Problem details:
Every line of the material must appear in the answer exactly as it does here.

Provided records section start

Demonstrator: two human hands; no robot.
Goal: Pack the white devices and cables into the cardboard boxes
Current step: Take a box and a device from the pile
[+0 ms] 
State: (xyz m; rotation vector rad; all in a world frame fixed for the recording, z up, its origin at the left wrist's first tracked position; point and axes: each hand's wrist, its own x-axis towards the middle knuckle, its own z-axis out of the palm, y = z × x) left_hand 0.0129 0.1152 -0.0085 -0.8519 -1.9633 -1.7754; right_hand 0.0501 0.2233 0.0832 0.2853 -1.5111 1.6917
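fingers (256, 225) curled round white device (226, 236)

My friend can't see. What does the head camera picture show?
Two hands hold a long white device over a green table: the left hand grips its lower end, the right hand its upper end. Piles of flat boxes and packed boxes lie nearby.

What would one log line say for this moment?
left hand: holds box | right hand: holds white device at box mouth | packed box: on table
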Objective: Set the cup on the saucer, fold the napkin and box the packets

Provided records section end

Reply:
Demonstrator: two human hands; no robot.
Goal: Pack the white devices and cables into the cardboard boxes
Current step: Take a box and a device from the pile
[+0 ms] 
State: (xyz m; rotation vector rad; all in a world frame fixed for the recording, z up, its origin at the left wrist's first tracked position; point and axes: each hand's wrist, its own x-axis towards the middle knuckle, its own z-axis out of the palm, y = z × x) left_hand 0.0129 0.1152 -0.0085 -0.8519 -1.9633 -1.7754; right_hand 0.0501 0.2233 0.0832 0.2853 -1.5111 1.6917
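fingers (256, 225) curled round white device (226, 236)

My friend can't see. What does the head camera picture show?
Two hands hold a long white device over a green table: the left hand grips its lower end, the right hand its upper end. Piles of flat boxes and packed boxes lie nearby.

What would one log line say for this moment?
left hand: holds box | right hand: holds white device at box mouth | packed box: on table
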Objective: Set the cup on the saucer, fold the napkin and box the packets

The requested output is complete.